## Directions
Pictures aside, write out the data exactly as it reads.

## Stored data
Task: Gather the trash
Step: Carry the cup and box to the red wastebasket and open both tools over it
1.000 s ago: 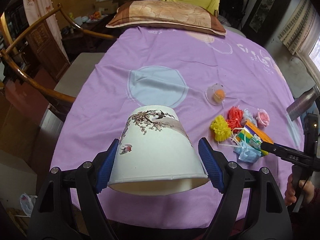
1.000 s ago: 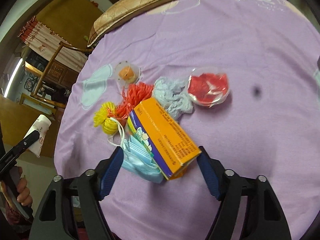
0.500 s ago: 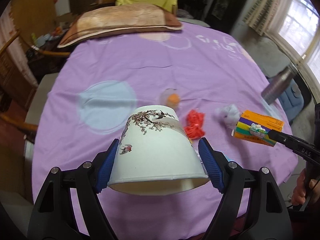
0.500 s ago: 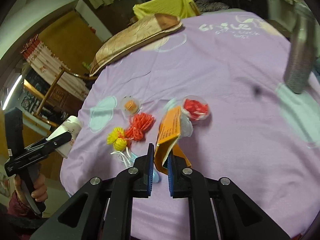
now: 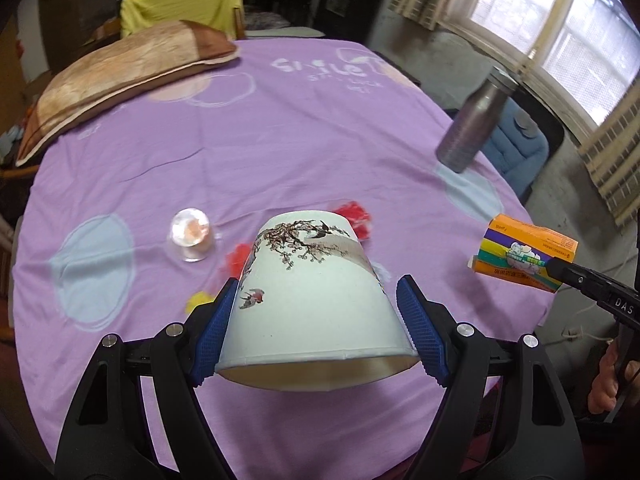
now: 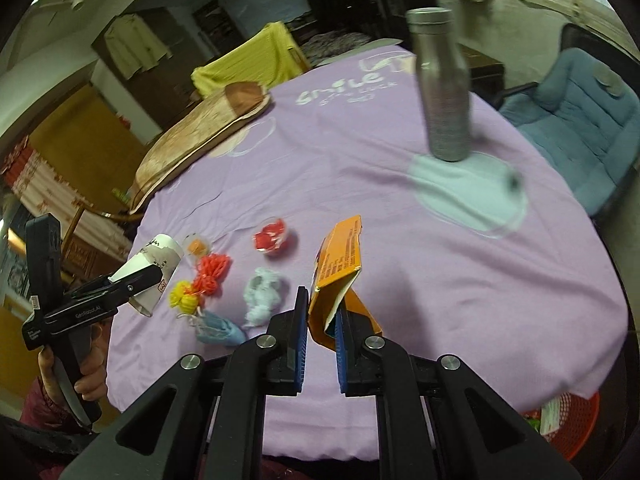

## Output for this task
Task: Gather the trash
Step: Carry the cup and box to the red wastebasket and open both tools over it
1.000 s ago: 
1.000 s ago: 
0.500 s ago: 
0.500 s ago: 
now: 
now: 

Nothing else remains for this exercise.